Training an AI to Generate Sprites
I am creating a game, and while I can create pretty good 16x16 or 32x32 sprites, I do not have enough lifetimes to generate what I need, nor the money to pay an army to do so. Big game companies can do this, but not me.
I am also a computer scientist, and am very familiar with AI art generation and neural networks.
What I would like to do is to see if it is possible to train an stable diffusion (a specific AI image generation neural network) to convert a provided artwork into appropriate sprites.
I have considered how I would do this using a traditional computer program... one cannot simply pixelate the image, because getting the "look and feel" depends on interpreting the image and necessarily distorting the size, location or colors or contrast of some elements (such as eyes and a mouth) that would otherwise be simply lost/blurred in straight forward pixelation, while also losing some details that are extraneous to the sprite (such as the scales on a dragon, or the many highlights on a knight's suit of armor).

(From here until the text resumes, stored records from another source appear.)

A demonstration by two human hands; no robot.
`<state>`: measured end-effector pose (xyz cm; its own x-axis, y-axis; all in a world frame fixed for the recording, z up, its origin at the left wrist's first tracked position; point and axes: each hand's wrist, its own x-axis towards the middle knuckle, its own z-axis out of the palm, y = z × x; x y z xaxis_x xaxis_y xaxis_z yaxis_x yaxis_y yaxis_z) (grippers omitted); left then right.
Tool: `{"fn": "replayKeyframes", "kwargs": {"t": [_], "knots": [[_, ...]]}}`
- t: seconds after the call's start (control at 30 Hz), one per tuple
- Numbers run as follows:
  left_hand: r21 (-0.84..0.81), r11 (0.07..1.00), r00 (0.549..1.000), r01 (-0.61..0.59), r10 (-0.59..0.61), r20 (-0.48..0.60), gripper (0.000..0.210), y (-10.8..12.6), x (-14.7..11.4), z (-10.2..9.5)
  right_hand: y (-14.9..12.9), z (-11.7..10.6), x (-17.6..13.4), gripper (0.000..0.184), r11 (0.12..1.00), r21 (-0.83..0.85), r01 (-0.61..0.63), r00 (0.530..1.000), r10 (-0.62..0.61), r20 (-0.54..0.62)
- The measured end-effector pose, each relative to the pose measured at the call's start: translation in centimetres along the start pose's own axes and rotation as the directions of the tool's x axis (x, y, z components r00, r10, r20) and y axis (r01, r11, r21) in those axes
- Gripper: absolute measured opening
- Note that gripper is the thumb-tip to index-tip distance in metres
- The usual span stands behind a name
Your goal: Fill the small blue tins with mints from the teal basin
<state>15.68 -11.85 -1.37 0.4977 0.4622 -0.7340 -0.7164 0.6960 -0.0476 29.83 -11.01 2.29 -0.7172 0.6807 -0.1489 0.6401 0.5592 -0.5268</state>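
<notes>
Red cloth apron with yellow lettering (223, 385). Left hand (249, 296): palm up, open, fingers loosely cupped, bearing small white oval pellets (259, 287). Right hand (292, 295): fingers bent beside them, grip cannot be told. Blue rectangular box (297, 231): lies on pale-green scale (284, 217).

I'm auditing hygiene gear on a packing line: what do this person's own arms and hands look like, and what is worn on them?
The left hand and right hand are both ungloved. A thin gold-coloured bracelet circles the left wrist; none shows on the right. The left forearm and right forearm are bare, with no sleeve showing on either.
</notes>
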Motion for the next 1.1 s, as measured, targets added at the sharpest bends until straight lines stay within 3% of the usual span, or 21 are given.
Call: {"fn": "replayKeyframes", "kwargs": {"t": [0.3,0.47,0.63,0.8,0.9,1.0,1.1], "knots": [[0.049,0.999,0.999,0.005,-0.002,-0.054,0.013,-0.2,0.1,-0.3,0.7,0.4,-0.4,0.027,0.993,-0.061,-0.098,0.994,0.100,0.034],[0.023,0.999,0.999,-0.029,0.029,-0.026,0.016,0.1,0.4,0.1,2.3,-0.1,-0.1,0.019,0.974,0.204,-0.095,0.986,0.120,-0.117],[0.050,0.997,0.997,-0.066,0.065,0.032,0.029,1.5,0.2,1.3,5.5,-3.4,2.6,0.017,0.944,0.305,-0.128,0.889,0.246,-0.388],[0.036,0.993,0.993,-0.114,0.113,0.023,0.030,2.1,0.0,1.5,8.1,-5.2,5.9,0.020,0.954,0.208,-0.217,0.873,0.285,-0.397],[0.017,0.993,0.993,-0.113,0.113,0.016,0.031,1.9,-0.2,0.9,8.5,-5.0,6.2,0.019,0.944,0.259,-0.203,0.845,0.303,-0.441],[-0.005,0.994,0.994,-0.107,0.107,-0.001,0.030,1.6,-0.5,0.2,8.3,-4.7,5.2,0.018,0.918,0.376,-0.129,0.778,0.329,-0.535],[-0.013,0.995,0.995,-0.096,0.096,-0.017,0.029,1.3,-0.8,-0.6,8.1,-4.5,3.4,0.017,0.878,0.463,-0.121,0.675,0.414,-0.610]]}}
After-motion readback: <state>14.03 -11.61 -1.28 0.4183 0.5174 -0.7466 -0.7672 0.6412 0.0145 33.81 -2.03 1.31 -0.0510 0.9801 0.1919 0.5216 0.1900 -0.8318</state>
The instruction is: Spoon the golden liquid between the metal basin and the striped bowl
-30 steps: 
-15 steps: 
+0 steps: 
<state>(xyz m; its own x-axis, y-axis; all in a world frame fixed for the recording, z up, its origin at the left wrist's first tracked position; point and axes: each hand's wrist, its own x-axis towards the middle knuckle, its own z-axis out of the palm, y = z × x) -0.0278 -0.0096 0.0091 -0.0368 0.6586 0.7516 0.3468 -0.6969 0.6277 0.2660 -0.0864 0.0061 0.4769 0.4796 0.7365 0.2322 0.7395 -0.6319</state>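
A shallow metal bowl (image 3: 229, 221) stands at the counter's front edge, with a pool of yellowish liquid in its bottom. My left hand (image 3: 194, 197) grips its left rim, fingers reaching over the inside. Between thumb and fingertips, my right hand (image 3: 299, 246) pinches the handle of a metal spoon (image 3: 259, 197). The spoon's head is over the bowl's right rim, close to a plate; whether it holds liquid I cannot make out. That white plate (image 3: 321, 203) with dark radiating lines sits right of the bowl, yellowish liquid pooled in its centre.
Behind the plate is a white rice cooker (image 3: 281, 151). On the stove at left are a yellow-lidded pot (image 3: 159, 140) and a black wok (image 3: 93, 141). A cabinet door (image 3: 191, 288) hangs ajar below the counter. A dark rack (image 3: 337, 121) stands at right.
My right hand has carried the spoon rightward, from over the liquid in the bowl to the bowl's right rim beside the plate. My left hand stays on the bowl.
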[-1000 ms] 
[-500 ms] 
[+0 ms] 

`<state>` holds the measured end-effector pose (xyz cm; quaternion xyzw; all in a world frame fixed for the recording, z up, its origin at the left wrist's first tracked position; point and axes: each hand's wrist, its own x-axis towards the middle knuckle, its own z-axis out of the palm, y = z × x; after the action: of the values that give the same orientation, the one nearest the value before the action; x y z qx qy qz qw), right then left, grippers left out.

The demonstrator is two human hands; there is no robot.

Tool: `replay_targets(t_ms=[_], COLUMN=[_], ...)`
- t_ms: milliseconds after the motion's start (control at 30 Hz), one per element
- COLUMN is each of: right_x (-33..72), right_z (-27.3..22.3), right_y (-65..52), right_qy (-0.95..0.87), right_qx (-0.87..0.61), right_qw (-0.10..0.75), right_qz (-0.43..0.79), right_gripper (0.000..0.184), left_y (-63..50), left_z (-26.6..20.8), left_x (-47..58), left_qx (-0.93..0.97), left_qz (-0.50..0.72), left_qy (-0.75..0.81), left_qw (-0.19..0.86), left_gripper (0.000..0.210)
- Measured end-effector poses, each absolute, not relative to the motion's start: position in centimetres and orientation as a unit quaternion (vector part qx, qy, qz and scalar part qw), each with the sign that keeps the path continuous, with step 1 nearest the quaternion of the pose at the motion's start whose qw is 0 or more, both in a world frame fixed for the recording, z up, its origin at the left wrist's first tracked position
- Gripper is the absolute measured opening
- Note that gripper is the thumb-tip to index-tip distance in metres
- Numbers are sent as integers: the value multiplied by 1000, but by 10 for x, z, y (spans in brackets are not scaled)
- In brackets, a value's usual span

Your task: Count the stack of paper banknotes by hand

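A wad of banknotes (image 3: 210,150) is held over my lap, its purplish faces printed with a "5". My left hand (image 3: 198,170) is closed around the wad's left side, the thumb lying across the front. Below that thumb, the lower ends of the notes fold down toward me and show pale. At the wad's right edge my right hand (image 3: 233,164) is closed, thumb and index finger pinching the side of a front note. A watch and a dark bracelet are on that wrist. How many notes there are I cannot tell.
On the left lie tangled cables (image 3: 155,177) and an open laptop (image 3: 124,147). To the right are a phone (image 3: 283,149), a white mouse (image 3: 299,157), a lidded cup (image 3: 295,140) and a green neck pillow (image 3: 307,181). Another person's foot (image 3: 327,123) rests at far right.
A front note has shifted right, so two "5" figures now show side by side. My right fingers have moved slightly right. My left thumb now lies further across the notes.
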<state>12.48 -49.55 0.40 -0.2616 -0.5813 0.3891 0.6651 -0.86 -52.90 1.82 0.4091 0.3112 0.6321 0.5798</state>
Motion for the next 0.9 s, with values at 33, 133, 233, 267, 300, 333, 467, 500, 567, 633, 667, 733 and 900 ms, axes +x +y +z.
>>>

The bottom line is that to do this one needs "training data"; pairs of images that closely align, such as "the photo of a loaf of bread" or "artwork of a loaf of bread", paired with a "sprite image of the same loaf of bread". That part is very important, the combination of the original and the closely matching sprite, so that the AI can learn what to do when given an original, what to keep and what to throw away and what to reinterpret.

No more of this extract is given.